Indonesia harus menderita kerugian sekitar 36,6 miliar dolar Amerika Serikat (AS) atau Rp551 triliun. Hal ini akibat 48 juta ton makanan terbuang setiap tahunnya. Kondisi tersebut menjadi sorotan Kepala Badan Pangan Nasional (Bapanas) Arief Prasetyo Adi.
Saat menghadiri Forum United Nation Food Systems Summit (UNFSS) +2 Stocktacking Moment di Roma, Italia, seperti dikutip dari keterangan resmi, Kamis 27 Juli 2023 Arief mengatakan kerugian akibat makanan terbuang harus dicegah. Salah satunya melalui gerakan stop boros pangan.
"Dengan estimasi kerugian yang ditimbulkan dari adanya sampah pangan tersebut, tentunya harus kita cegah dengan memanfaatkan pangan yang berpotensi terbuang melalui gerakan setop boros pangan," ujar Arief.
Dalam pernyataannya, Arief menekankan Indonesia menaruh perhatian serius pada penyusutan pangan (food loss). Menurut Arief masalah sampah makanan (waste) bisa berdampak pada ketahanan pangan dan gizi.
Terlebih sudah ada peringatan tentang ancaman krisis pangan global dari Organisasi Pangan dan Pertanian Dunia atau Food and Agriculture Organization (FAO).
"Sangat penting bagi setiap negara untuk mencegah dan mengurangi food loss and waste. Sekitar 14 persen dari total produksi pangan global mengalami penyusutan (food loss) , dan 17 persen pangan terbuang percuma karena perilaku boros pangan (food waste)," ungkapnya.
Mantan Direktur Utama (Dirut) PT. Rajawali Nusantara Indonesia ini menilai perlu kolaborasi global untuk menekan pemborosan pangan. Salah satu yang harus diperhatikan menurut Arief adalah pada tahap konsumsi. Pasalnya berdasarkan mata rantai produksi pangan, tahap konsumsilah yang paling berpengaruh dalam food loss and waste.
"Dalam menghadapi isu food loss and waste, Indonesia telah mengidentifikasi beberapa kebijakan, antara lain dengan mengubah perilaku, peningkatan support system, penguatan regulasi, optimalisasi pendanaan, pemanfaatan food loss and waste, pengembangan kajian, serta pendataan food loss and waste," ujarnya.
Arief menyebut ada 3 kelompok pelaku yang harus berkolaborasi untuk cegah food loos and waste, pertama, para penyedia makanan atau donator. Kelompok ini terdiri dari restoran, hotel dan retail dan penjual makanan lainnya.
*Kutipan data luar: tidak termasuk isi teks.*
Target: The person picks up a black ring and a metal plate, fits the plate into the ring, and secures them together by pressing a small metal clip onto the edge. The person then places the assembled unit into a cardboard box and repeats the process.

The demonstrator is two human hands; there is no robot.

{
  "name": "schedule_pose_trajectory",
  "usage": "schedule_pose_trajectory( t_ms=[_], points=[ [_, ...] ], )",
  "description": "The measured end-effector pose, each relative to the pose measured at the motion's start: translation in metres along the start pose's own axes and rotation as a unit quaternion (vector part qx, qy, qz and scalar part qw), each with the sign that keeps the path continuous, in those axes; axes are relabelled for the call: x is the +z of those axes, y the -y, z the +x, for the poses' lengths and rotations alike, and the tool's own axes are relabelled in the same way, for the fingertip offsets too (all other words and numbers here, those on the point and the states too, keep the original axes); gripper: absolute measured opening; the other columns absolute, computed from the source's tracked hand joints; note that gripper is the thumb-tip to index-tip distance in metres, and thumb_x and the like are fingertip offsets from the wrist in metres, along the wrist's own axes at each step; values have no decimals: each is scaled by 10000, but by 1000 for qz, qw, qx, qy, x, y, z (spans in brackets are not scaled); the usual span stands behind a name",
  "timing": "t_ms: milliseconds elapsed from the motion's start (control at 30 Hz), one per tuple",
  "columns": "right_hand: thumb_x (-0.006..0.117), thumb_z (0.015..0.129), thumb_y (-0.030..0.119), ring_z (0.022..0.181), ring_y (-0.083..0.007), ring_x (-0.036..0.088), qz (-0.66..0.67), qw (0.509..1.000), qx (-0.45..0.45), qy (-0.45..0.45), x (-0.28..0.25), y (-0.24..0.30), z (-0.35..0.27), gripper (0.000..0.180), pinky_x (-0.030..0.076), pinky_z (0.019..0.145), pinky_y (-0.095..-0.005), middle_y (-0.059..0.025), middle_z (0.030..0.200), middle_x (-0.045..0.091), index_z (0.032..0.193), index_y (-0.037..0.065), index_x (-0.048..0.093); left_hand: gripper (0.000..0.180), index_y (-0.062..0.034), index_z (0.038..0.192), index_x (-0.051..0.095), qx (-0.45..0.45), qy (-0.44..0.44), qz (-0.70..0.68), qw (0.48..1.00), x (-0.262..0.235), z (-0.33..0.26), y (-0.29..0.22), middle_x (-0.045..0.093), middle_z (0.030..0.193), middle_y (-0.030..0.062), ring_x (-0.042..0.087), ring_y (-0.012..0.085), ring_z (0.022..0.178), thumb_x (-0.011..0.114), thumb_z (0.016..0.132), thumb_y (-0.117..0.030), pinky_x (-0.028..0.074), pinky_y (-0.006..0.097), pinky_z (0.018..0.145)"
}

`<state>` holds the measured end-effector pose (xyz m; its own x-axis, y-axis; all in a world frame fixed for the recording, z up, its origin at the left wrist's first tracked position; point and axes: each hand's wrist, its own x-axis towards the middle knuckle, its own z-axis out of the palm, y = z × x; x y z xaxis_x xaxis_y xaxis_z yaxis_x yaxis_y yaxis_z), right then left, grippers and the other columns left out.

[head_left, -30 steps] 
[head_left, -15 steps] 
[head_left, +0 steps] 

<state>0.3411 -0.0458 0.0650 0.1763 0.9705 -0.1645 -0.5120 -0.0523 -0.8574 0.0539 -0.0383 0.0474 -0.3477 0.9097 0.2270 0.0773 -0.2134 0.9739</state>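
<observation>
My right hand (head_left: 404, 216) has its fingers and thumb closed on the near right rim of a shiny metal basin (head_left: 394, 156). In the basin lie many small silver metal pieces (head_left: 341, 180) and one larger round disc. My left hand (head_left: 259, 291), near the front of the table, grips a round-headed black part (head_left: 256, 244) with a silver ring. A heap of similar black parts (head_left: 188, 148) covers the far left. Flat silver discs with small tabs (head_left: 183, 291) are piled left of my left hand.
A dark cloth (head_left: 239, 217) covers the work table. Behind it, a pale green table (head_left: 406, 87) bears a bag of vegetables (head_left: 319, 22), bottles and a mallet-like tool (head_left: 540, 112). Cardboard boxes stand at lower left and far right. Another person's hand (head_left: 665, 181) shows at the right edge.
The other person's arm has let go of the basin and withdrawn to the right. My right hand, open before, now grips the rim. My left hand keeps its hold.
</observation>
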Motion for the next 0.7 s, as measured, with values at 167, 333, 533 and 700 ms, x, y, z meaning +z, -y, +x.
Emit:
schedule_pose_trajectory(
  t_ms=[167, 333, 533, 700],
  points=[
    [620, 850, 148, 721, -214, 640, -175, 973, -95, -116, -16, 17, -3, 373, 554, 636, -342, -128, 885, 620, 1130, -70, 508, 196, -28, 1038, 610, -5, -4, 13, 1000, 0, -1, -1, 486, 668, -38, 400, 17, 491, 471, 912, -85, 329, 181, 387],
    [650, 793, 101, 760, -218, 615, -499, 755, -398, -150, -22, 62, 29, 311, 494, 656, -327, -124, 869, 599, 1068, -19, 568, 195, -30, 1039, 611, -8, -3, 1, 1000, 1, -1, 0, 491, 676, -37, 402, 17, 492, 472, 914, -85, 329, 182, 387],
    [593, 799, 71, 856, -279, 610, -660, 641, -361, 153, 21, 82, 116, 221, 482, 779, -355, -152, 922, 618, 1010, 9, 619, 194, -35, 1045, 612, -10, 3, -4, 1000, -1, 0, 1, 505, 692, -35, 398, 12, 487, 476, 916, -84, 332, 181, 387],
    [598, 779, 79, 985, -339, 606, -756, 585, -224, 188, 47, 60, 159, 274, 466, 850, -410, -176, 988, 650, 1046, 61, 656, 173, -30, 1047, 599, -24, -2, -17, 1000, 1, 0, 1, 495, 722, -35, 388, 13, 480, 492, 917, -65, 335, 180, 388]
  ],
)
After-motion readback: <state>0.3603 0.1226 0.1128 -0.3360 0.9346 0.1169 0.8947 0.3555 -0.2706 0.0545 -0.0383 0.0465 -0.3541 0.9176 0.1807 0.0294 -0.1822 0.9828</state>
Kelompok kedua adalah organisasi sosial yang menjadi food hub yang bertugas menghubungkan penyedia atau donor makanan dengan kelompok penerima. Masuk dalam kelompok ini, FoodBank of Indonesia, Yayasan Surplus, Badan Amil Zakat Nasional, dan lain-lain.
"Terakhir adalah kelompok penerima manfaat yang tengah menghadapi masalah kekurangan pangan di antaranya anak-anak, lansia, panti asuhan dan pihak-pihak yang membutuhkan," tutur Arief.
Mantan Dirut PT. Food Station Tjipinang Jaya ini menuturkan pemerintah telah menyediakan dan memfasilitasi kendaraan logistik pangan untuk pendistribusian pangan berlebih dari pendonor ke penerima manfaat.
Setidaknya 27 ton kelebihan pangan telah distribusikan kepada kelompok ketiga di Jakarta sejak Desember 2022 hingga Februari 2023.
Arief menambahkan pihaknya akan terus memperluas pendistribusian ke berbagai wilayah. Tindakan tersebut diharapkan membawa dampak positif bagi ketahanan pangan.
"Tidak kurang dari 27 ton pangan berlebih telah didistribusikan kepada kelompok penerima manfaat di Jakarta sepanjang Desember 2022-Februari 2023. Ini tentunya akan kita perluas ke berbagai wilayah sehingga gerakan ini terus bergulir dan berdampak positif pada ketahanan pangan kita," ungkap Arief.
Berdasarkan data Badan Perencanaan Pembangunan Nasional (Bappenas) total sampah makanan Indonesia mencapai 23 juta hingga 48 juta ton per tahun pada periode 2000 hingga 2019.
Jika tidak terbuang, makanan tersebut bisa menghidupi 61 juta - 125 juta orang. Jumlah tersebut setara dengan 29 - 47 persen penduduk Indonesia.